David Vincent said...

Oh, and in the discussions about the CL site and the station, is there further talk of a direct footbridge \ pedestrian link? I was never quite sure where this disappeared from the original plans and I would still have thought it a valuable idea.

Andrew Bower said...

David, can you remind me when I came out as a "longstanding proponent of strong regulation of the banks and financial service sector"?

If you are referring to a comment about 'easy money', while I do think that banks made mistakes and would have been better regulated by the BoE than the FSA (more effective not stronger regulation), I actually principally had in mind the government's deliberate skewing of inflation targeting by the RPI to CPI change and failing to reflect accommodation and taxation costs in the measure.

David Vincent said...

My mistake.

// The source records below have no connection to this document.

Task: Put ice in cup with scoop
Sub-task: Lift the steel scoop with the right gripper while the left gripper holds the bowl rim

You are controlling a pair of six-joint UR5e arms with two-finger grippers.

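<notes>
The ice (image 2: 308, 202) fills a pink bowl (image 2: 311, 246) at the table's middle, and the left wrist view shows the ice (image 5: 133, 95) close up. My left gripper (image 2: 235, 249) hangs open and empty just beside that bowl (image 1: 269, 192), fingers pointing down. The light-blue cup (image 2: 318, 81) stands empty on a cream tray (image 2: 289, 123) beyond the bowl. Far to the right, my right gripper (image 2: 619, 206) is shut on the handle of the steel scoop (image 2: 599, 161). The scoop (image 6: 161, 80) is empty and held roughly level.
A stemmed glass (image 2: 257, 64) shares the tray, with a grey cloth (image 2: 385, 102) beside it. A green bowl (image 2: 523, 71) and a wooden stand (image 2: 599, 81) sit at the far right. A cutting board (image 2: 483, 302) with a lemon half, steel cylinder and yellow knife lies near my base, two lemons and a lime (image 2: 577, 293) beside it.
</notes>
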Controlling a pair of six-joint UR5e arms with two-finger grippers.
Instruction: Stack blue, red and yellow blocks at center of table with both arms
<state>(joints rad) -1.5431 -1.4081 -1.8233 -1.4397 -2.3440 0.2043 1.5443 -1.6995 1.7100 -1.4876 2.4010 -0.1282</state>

When you and your friends were predicting the financial crisis and blaming it on over-valuation of assets (presumably including house prices) and reckless lending policies, I assumed you were also suggesting ways to prevent it that went beyond a recalculation of the inflation index and cutting government spending.

Equinox said...

As an almost life-long Cherry Hinton Road dweller who, at the moment resides along said road, I've noticed the impact that the site has had.

Outside of the "bars'n'booze" establishments, it's difficult to see what else could be done with it. What market research has been done to find out what people want for it? (Both for residents and regular users).

Chris Howell said...

Generally speaking it is up to the owner to do the market research and come up with ideas as to what to do with the empty space - but we would like to setup a meeting with the owners to talk about why the large unit has been left empty for so long, and what they plan to do with it.

In terms of what is acceptable or desirable for the site more generally, local Councillors have a role through the planning/licensing system and more generally, which is why we spend so much time talking to residents and trying to get feedback on this and other local issues.

Anonymous said...

The local police authorities are obviously totally against a large brewery chain moving into the site but would it welcome an independant Bar/cafe in the vacant units???